**EXERCISE AIM**
Read the lines below, and copy any that contain the string "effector".

**SOURCE MATERIAL**
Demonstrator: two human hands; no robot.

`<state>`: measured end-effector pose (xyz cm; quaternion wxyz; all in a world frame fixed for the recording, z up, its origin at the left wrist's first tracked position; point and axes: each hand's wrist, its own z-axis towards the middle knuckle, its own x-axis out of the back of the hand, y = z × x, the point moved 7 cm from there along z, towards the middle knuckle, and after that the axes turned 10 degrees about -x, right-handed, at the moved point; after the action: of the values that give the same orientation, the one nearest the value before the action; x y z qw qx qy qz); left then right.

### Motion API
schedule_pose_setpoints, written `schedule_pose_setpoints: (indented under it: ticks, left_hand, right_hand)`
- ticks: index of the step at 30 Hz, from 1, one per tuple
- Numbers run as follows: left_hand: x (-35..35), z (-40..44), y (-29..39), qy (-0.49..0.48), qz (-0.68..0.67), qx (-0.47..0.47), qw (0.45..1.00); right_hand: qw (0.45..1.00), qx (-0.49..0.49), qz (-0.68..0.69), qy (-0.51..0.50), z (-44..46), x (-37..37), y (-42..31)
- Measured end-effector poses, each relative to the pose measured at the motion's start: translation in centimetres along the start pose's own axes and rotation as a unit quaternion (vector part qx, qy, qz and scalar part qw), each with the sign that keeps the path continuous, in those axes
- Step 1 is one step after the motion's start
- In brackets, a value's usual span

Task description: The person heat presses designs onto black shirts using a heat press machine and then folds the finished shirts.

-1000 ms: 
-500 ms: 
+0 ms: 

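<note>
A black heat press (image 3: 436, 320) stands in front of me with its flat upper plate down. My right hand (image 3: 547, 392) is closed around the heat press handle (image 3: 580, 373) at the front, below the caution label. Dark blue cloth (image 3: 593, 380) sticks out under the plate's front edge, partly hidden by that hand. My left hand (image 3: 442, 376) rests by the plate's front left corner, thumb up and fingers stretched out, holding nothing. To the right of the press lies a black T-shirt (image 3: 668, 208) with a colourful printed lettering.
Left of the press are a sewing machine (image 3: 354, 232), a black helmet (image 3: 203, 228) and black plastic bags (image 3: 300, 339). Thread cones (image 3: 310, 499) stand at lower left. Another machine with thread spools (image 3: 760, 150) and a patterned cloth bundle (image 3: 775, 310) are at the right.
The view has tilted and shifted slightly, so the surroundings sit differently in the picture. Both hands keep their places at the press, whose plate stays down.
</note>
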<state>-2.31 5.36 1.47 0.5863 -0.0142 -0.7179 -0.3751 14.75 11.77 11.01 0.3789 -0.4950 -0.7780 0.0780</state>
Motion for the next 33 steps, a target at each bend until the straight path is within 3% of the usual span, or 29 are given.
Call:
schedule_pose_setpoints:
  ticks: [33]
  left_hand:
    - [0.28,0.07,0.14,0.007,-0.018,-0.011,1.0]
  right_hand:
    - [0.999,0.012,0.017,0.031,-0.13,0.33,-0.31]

**REPLY**
`<state>`: measured end-effector pose (xyz cm; quaternion wxyz; all in a world frame fixed for the recording, z up, its origin at the left wrist's first tracked position; point and axes: each hand's wrist, its own z-axis towards the middle knuckle, its own x-axis out of the back of the hand, y = z × x, the point moved 7 cm from there along z, towards the middle knuckle, and after that the axes turned 10 degrees about -x, right-handed, at the moved point; after the action: of the values that give the same orientation, the one nearest the value before the action; x y z qw qx qy qz); left then right.
- Measured end-effector poses, each relative to the pose measured at the motion's start: translation in centimetres along the start pose's own axes and rotation as a unit quaternion (vector part qx, qy, qz and scalar part qw), each with the sign that keeps the path continuous, in those axes

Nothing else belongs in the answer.